Certes la mort de Hamadoun Kouffa n’est pas la fin du terrorisme au Centre du Mali mais il s’agit d’un sérieux coup porté contre ceux dont le seul programme est de tuer le maximum de personnes innocentes pour faire peur. Une chose est sûre, les chefs terroristes ne sont pas invulnérables. C’est pourquoi les yeux des Maliens sont maintenant tournés vers Iyad Ag Ghali, l’autre tristement célèbre terroriste, dont on dit qu’il bénéficierait de la « protection » des autorités algériennes. En attendant, l’armée malienne doit poursuivre son œuvre de nettoyage du Centre du pays, seule condition pour faire revenir les symboles de l’autorité de l’État et relancer le développement économique et humain de toute la région.

L’autre bonne nouvelle est la fin de la première étape du processus Désarmement, Démobilisation, Réinsertion. Le processus DDR-intégration accéléré concernait environ 2400 ex-combattants issus du Mécanisme opérationnel et de coordination (MOC) de Tombouctou, Gao et Kidal. Cependant, seuls 1334 ex-combattants ont été effectivement enrôlés. Si Tombouctou et Gao ont pu boucler cette première étape avec succès, tel n’est pas le cas à Kidal où des difficultés sont apparues dans le processus. En effet, la ville rebelle a tout simplement été interdite d’accès aux combattants de la Coordination des mouvements de l’entente (CME) et ceux du Mouvement pour le salut de l’Azawad (MSA). Les chefs de la CMA responsables de cette restriction restent pour le moment inflexibles devant la médiation de la MINUSMA et de Barkhane. Ce sont 175 combattants qui sont ainsi privés d’accès à Kidal en violation du Pacte de paix signé en octobre 2018 et qui consacre le caractère inclusif du DDR.

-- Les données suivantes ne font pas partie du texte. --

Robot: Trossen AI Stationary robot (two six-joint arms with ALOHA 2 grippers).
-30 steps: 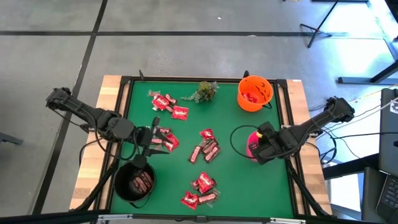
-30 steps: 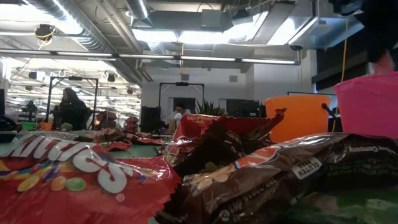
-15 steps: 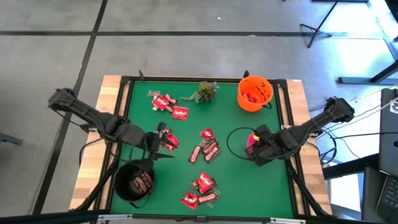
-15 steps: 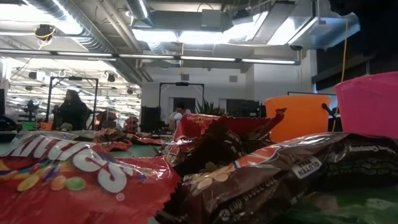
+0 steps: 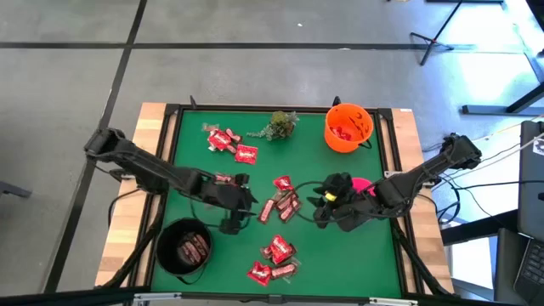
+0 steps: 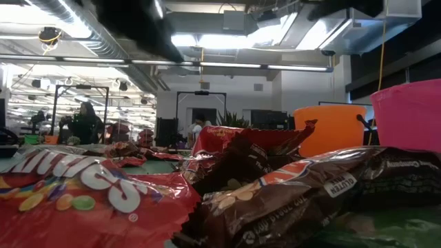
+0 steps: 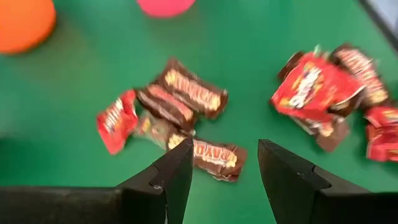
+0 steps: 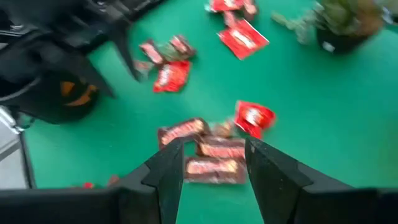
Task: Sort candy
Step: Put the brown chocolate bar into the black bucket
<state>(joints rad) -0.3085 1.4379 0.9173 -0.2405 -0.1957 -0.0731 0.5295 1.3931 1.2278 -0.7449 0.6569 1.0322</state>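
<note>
Candy (image 5: 283, 204) lies scattered in small clusters on the green surface (image 5: 306, 246), with more inside the black bowl (image 5: 184, 249) and the orange bowl (image 5: 348, 127). Left claw (image 5: 240, 201) hangs spread and empty just beside the middle cluster; right claw (image 5: 319, 201) faces it from the other side, also spread, in front of the pink bowl (image 5: 360, 183)

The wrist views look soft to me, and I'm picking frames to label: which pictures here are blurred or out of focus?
Left wrist view: the candy is smeared, as by motion. Right wrist view: blurred throughout, wrapper print unreadable. Low view: near wrappers fill the frame, the closest soft; a dark arm blurs across the top. High view: sharp, evenly lit.
</note>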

Une fois de plus, la CMA apparaît comme l’élément perturbateur qui empêche le processus de la paix et de la réconciliation d’être véritablement engagé et ce malgré la menace du Conseil de Sécurité des Nations Unies de sanctionner toute personne ou tout groupe qui s’opposerait à la marche de la paix au Mali. On se rend compte que la communauté internationale est plus prompte à attaquer le Gouvernement du Mali qu’à sanctionner les responsables de la CMA qui n’ont jamais fait preuve de leur bonne foi dans la mise en œuvre de la paix et de réconciliation au Mali. Les Maliens ne doutent point que cette paix qu’ils recherchent se fera contre vents et marrées. Le processus est enclenché et rien ne pourra l’arrêter.